Некоторые остроумцы с фантазией прорубали окно из кухни в гостиную, если квартирный план это позволял. Можно было просовывать тарелки и забирать полные пепельницы. Потом появились первые продвинутые и очень прозападные смельчаки, начавшие сносить стенку, разделяющую «жилую зону» и «зону приготовления пищи». Первобытно, демократично, просторно, по-американски. На месте рухнувшей стены, едва осела пыль, обозначилась Надежда Терентьевна.

«Чего я вас хотела спросить-то, – говорит она, ловко меся фарш и уничтожая росток моей едва зародившейся мысли. – Я вот думаю: зря это они. Я, конечно, человек простой, не знаю. Вы как думаете, а?»

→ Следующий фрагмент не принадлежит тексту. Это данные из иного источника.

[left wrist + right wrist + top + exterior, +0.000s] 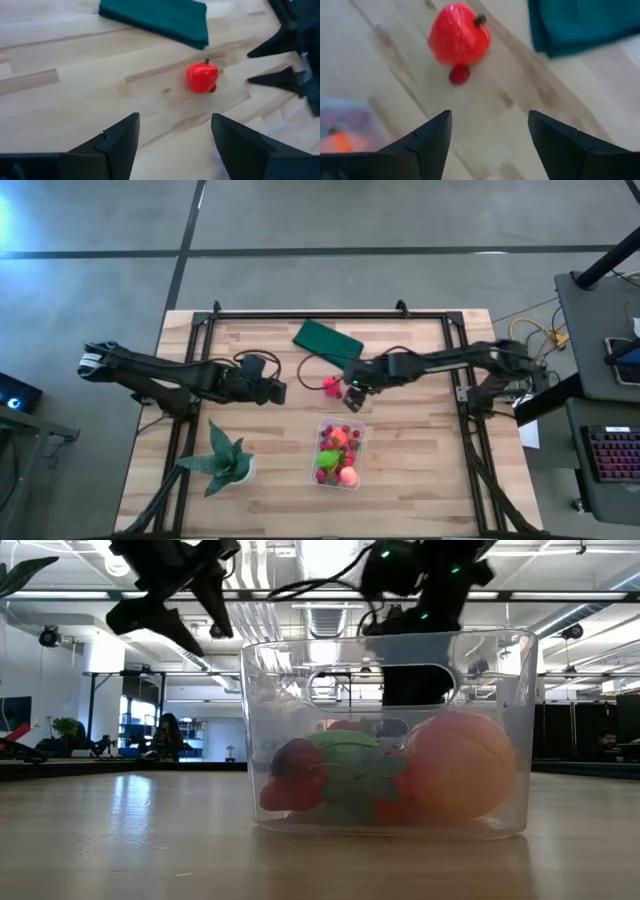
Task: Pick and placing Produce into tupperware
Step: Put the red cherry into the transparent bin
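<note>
In the high view you see the tupperware standing on the wooden table, in the near half, a little right of the middle. It holds several pieces of produce: red, green and an orange one. One red piece lies alone on the table between the two grippers, just beside the right gripper. The left gripper is near it on the other side. A flat dark green rectangle lies farther back, and a spiky green potted plant stands on the left of the tupperware.

In the low view you look through the clear tupperware. A big orange piece, a green piece and a dark red piece lie inside. Both arms hang above it, and you cannot tell the fingers there.

In the left wrist view your left gripper has its fingers wide apart and holds nothing. The red piece is on the table ahead of it, and the green rectangle lies beyond.

In the right wrist view your right gripper is also wide apart and empty. The red piece lies ahead, with a small dark red berry touching it
</note>
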`<state>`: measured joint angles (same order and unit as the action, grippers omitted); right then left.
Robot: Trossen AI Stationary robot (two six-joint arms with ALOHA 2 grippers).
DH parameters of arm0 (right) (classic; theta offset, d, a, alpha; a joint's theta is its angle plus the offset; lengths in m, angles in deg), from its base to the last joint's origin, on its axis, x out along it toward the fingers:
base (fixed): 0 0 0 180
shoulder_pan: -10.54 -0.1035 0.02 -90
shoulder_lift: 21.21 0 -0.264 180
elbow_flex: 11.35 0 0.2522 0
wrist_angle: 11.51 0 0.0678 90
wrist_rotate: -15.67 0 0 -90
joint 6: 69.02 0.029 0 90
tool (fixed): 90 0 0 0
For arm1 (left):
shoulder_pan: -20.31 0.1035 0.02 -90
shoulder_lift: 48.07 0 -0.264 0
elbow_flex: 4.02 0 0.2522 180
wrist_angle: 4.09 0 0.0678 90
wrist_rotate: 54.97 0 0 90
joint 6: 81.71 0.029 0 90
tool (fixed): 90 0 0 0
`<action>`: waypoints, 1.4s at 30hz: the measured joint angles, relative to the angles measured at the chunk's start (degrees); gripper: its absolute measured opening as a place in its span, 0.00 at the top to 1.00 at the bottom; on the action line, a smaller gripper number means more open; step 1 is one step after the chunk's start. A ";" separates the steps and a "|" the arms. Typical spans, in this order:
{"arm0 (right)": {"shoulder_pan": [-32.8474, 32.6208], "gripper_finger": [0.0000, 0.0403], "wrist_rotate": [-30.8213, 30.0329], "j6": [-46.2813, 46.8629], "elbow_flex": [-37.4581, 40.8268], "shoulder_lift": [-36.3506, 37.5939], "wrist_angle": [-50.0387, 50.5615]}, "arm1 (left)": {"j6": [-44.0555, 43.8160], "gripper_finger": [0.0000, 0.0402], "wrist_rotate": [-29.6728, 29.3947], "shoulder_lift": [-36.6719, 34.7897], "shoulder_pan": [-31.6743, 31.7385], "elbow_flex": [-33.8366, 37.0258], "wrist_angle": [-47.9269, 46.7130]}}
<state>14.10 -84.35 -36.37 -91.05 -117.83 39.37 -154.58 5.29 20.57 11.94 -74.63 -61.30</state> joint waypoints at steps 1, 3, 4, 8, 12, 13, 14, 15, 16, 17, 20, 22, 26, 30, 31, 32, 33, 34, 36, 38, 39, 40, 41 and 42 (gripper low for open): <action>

Я не понимаю, о чем она говорит, я работаю, я думаю, я курю и смотрю в окно, сосредотачиваясь, и со стороны, наверно, кажется, что я считаю ворон, бездельничаю, тупо уставясь в пространство. Надежда Терентьевна считает, что меня можно и нужно возвращать к жизни, развлекать разговорами; работа для нее – это рубить и резать, размешивать и крутить, намыливать и отпаривать. Достойная, тяжелая работа, кухонная работа, тупо и молча выполняемая в кухонном же пространстве. Главное – молча. Но стен нет, и перед ней – вот она я, расположившаяся в пространстве гостином, там, где говорят, рассуждают и обсуждают. Я посылаю сигналы: «молчи, молчи», она – «говори, говори»; меня мучает ее голос, ее – мое безмолвие. Мы обе догадываемся, кто из нас уйдет, а кто останется.